University of Hong Kong researchers found that applying specific acupressure techniques to the head and shoulder area improved the quality of life frail old people in centres for the elderly and care homes.
Those who received regular acupressure treatment over the study period, from 2014 to 2016, experienced better mood and enhanced vitality. Other benefits included improved blood circulation, reduced tension, lowered blood pressure, reduced insomnia and less pain.
The treatment can also help healthy people maintain their physical and emotional well-being by strengthening their body and minimising risk of disease, says Lim.

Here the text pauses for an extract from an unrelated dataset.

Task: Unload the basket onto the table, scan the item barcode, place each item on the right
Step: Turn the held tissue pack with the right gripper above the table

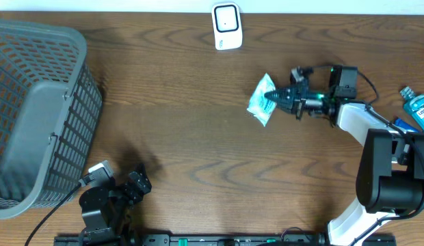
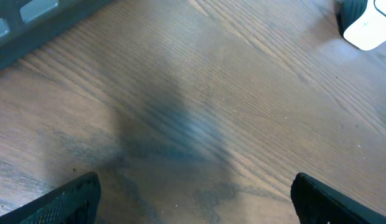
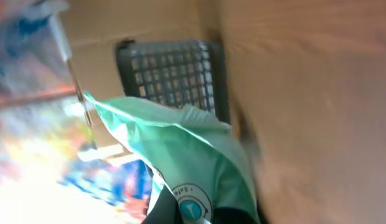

Lim says that if the techniques are used improperly, or if the patient is tense during the treatment, it might feel a little uncomfortable. “Certified [TCM] doctors are trained to identify the signs (if a patient is feeling uncomfortable) and to deal with the issue in an appropriate and timely manner,” he says.
The discomfort, according to Chan, may range from pain and fatigue to soreness. Some patients may experience minor bruising after a treatment.
If you’re sensitive to pain, you can ask your doctor to use light pressure. The same goes if you bruise easily or have thin skin. If you’re elderly and have severe osteoporosis , be extra careful, since your bones are more brittle, Lim says.
“Tui na may not be suitable for people with fractures or open wounds, bleeding disorders, skin diseases and acute infectious disease,” Chan adds.
“Pregnant women, and patients with cancer and chronic disease should consult their doctor or registered TCM practitioner before undergoing tui na.”